- Problem to solve -
Exclude all pictures from your copy of the data below, which should otherwise match exactly.

[Dataset extract]

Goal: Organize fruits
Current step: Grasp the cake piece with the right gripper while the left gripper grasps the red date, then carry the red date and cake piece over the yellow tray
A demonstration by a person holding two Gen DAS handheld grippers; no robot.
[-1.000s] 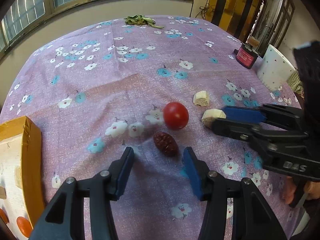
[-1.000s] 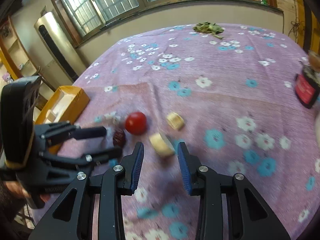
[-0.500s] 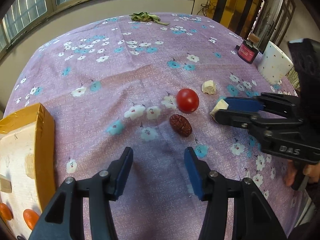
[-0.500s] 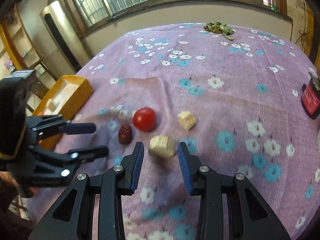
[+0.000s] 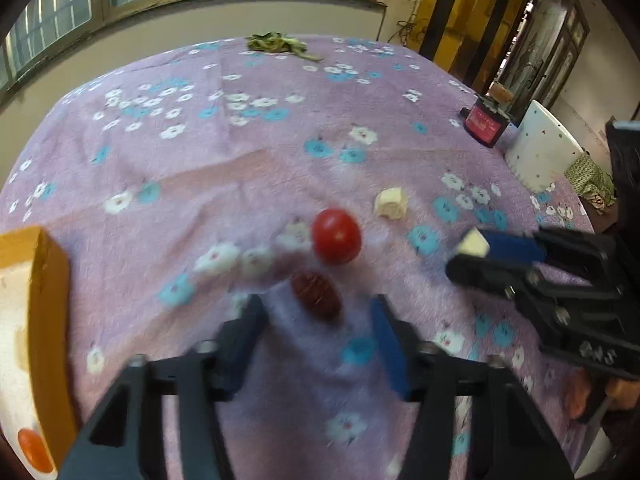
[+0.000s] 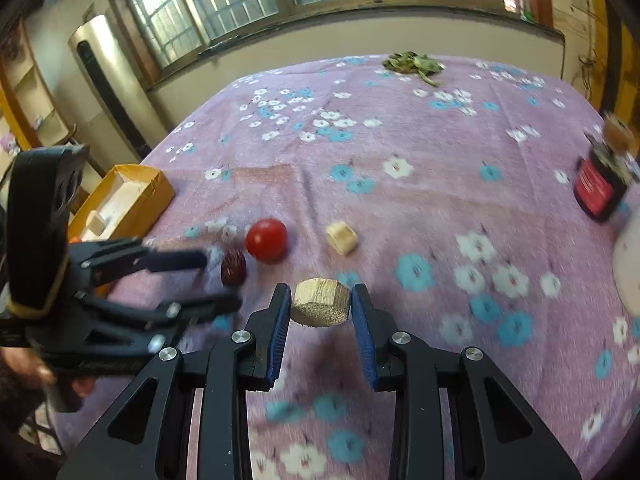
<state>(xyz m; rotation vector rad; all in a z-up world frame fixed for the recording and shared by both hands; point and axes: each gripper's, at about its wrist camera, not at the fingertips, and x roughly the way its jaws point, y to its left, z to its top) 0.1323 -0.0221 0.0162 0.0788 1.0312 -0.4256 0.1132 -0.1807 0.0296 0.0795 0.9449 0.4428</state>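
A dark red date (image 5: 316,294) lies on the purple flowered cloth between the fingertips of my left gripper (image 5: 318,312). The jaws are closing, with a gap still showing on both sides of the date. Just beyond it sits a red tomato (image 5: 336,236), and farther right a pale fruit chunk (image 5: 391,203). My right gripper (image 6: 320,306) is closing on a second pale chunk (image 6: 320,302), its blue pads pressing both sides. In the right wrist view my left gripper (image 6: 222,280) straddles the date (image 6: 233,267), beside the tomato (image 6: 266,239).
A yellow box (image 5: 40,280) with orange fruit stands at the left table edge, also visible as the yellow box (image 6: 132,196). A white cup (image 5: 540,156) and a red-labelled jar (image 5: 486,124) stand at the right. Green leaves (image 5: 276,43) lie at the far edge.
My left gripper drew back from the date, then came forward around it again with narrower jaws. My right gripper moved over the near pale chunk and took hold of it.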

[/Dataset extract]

- Solution to the problem -
Goal: Organize fruits
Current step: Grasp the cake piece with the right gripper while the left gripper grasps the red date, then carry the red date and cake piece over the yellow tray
A demonstration by a person holding two Gen DAS handheld grippers; no robot.
[-1.000s] 
[-1.000s] 
[-0.500s] 
[-0.500s] 
[+0.000s] 
[+0.000s] 
<state>(xyz m; rotation vector rad; all in a z-up world frame fixed for the recording and shared by both hands; point and axes: each gripper's, at about its wrist camera, not at the fingertips, and x roughly the way its jaws point, y to its left, z to its top) 0.1323 -0.0221 0.0162 0.0788 1.0312 -0.4256 0.1132 -0.1807 0.0296 0.0795 0.9449 0.4428</state>
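A dark red date (image 5: 316,294) lies on the purple flowered cloth between the fingertips of my left gripper (image 5: 318,312). The jaws are closing, with a gap still showing on both sides of the date. Just beyond it sits a red tomato (image 5: 336,236), and farther right a pale fruit chunk (image 5: 391,203). My right gripper (image 6: 320,306) is closing on a second pale chunk (image 6: 320,302), its blue pads pressing both sides. In the right wrist view my left gripper (image 6: 222,280) straddles the date (image 6: 233,267), beside the tomato (image 6: 266,239).
A yellow box (image 5: 40,280) with orange fruit stands at the left table edge, also visible as the yellow box (image 6: 132,196). A white cup (image 5: 540,156) and a red-labelled jar (image 5: 486,124) stand at the right. Green leaves (image 5: 276,43) lie at the far edge.
My left gripper drew back from the date, then came forward around it again with narrower jaws. My right gripper moved over the near pale chunk and took hold of it.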

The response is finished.